Когда было трудно рубить мерзлую землю, рабочие смотрели ввысь - представляя, как вознесутся в небо белые шпили над башнями, со звездами и светом. Как на балкон под самыми звездами выйдет Вождь, Любимый и Родной. Вскинет вверх руку - своим знаменитым жестом. И все на площади внизу замолкнут - слушая его Слово.
Теперь котлован стоял пустой. И постепенно осыпался. А на дне уже собиралась вода. Чтобы заполнить до краев, остаться здесь озером - в память о той великой и неоконченной стройке.
И лишь очень немногие верили, что когда-нибудь дворец будет построен.

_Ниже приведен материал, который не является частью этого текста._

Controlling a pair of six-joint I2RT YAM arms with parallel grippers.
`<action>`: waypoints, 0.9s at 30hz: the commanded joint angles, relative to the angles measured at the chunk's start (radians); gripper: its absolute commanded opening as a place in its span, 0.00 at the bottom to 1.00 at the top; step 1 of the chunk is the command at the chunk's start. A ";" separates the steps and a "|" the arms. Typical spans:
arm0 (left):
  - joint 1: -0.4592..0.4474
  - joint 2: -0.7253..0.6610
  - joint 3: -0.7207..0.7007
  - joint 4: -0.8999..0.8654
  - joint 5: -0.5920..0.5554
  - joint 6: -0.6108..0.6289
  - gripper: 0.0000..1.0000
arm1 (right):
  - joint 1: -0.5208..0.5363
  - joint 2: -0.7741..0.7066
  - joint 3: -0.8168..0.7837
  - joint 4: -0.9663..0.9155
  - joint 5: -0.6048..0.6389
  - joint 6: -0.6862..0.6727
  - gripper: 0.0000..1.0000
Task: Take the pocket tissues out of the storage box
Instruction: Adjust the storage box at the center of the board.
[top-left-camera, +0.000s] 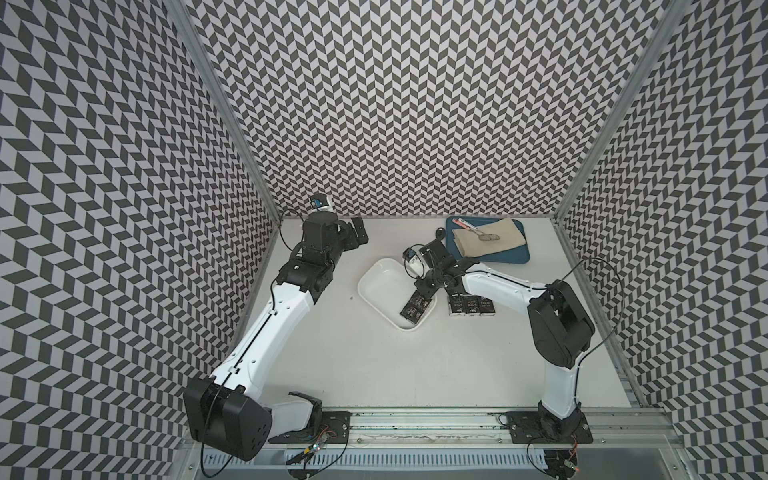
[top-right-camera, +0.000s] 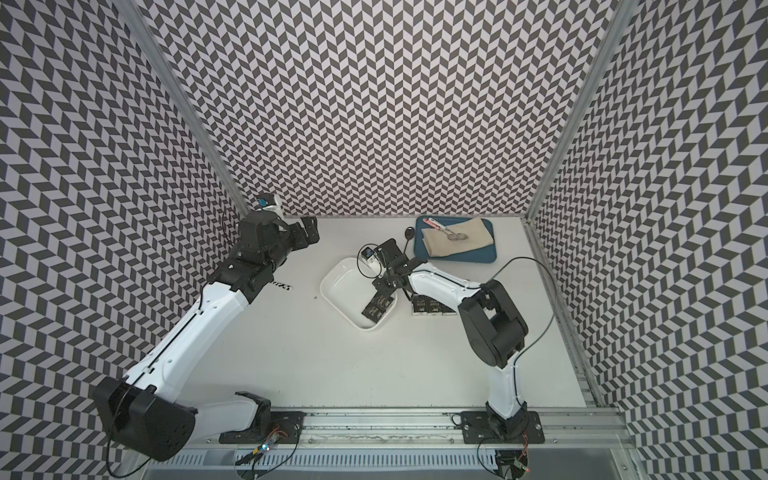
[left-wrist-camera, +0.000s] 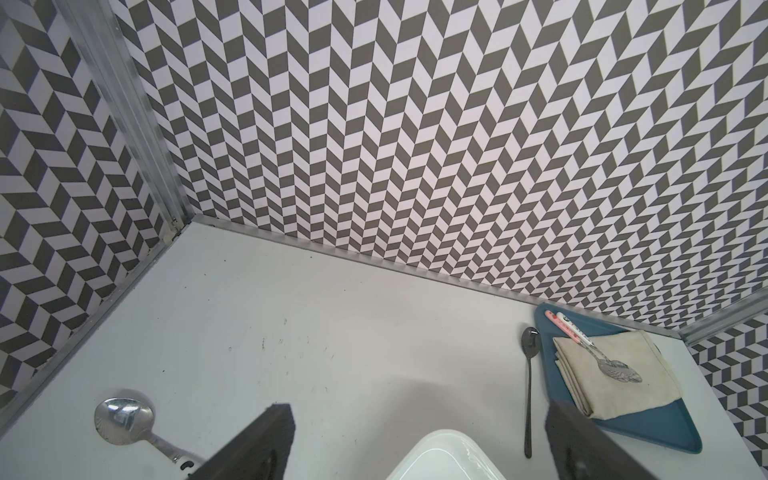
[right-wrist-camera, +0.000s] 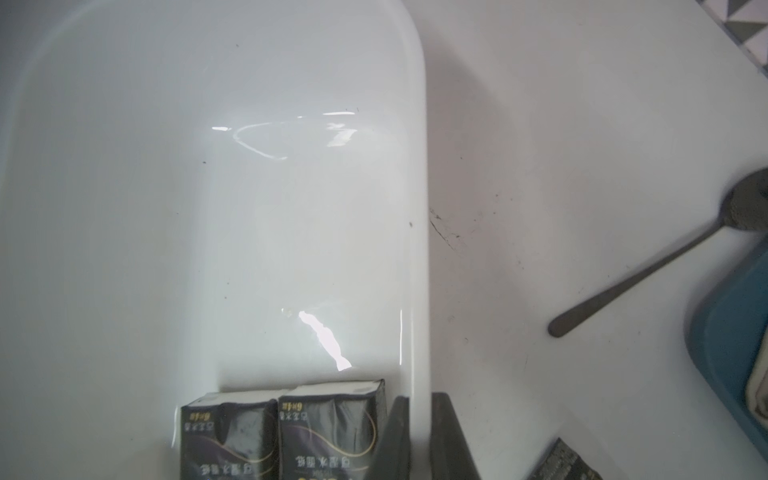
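In both top views we see the storage box (top-left-camera: 382, 286) (top-right-camera: 345, 286) near the middle of the table. It is a white, shiny plastic tub with round corners. The pocket tissues (top-left-camera: 415, 309) (top-right-camera: 377, 309) in it lie flat at its 5 o'clock end. They are small black packets with pale letters and glossy wrap. A row of packets (top-left-camera: 469, 305) (top-right-camera: 430, 307) lies on the table just beside the tub, at its 3 o'clock

From above, the arm hides the tips of the right gripper (top-left-camera: 428, 291). Only the right wrist view shows them. There the right gripper (right-wrist-camera: 420, 399) has one dark finger inside the tub and one outside. Its jaws are nearly together, clamped on the thin white wall right beside the pocket tissues (right-wrist-camera: 282, 436)

Only the left wrist view shows a round, shiny metal spoon (left-wrist-camera: 122, 419) on the table. It also shows the left gripper (left-wrist-camera: 417, 407) with its jaws wide apart. In a top view this gripper (top-left-camera: 357, 235) is at 10 o'clock from the tub, well apart from it

At the tub's 1 o'clock sits a flat blue tray (top-left-camera: 515, 255) (left-wrist-camera: 648, 428) with a soft folded beige cloth (top-left-camera: 490, 241) (left-wrist-camera: 623, 374) on it. A thin dark spoon (left-wrist-camera: 528, 395) (right-wrist-camera: 644, 274) lies beside the tray
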 joint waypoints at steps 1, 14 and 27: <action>0.007 -0.023 0.041 -0.013 -0.008 0.018 0.99 | 0.005 0.027 0.035 0.012 -0.090 -0.165 0.13; 0.013 -0.024 0.044 -0.018 -0.025 0.032 0.99 | 0.005 0.159 0.190 -0.042 -0.063 -0.215 0.28; 0.015 -0.005 0.058 -0.018 -0.021 0.027 0.99 | 0.033 -0.121 0.147 0.008 0.007 -0.170 0.49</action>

Каменные стены, электрический свет. Железная дверь, окон нет. В комнате двое. Один сидит - профиль на белой стене, как портрет. Второй ходит, из угла в угол, заложив руки за спину. Оглядывается на первого.
- Когда же будет суд? - резко спрашивает тот, кто сидит.
- Когда надо. По целесообразности и политическому моменту. Так, кажется говорили вы - совсем недавно?
- Тогда - зачем вы здесь?
- Ну, все же вы - один из величайших экспонатов истории нашего века. Понравится это нашим потомкам, или нет - но будет неразумно пускать столь редкий объект в распыл, предварительно не изучив его под микроскопом и не наколов на булавку. Подходит вам такое объяснение?
- Говно. Иуда. Пгедатель.
- Поберегите энергию, Вождь. Однако же, мне действительно интересно ваше мнение… в свете последних сложившихся обстоятельств. Исторический опыт, так сказать, в копилку знаний человечества. Да - вашей речи на суде не будет. Поскольку - никому это не нужно. Вам дозволят - лишь молча выслушать приговор. Или вообще - завтра просто выведут во двор, и - "целься, пли!". Но это уже - как Реввоенсовет решит. Так что я - последняя аудитория, которой вы можете что-то изложить. Если вы упорствуете - что ж, очень жаль. Мне уйти?
- Зачем это нужно - лично вам?
- Для моей будущей книги, хотя бы. "Краткая история Партии", не все же вам одному - программные труды писать. Когда-то я - был вашим учеником.
- Плохим учеником. Очень плохим. Вы так и не научились диалектике.
- Ну, слово "диалектика" очень долго будет ругательным - В ЭТОЙ РЕАЛЬНОСТИ. Пока не забудется мясорубка, которую вы устроили. Где никто не был уверен, что завтра не окажется в оппозиции, а значит, во врагах народа! А послезавтра его реабилитируют и даже посмертно восстановят в партии - когда снова сменится курс. По диалектической необходимости.
- Революцию не делают в белых перчатках! Не вы ли присягали этому - весь мир насилья мы разрушим. До основанья. И лишь затем - мы новый мир построим. На развалинах - старого мира.
- Присягали. Считая, что мы - все, кто с вами - уже часть нового. И вдруг узнали, что и нас - в топку. Как вы сказали тогда - "ускоренно сработать" ВСЕ человечество, в ожидании пока из инкубаторов - ах простите, из детдомов! - не вылупится поколение строителей новой жизни, с иной моралью и психологией.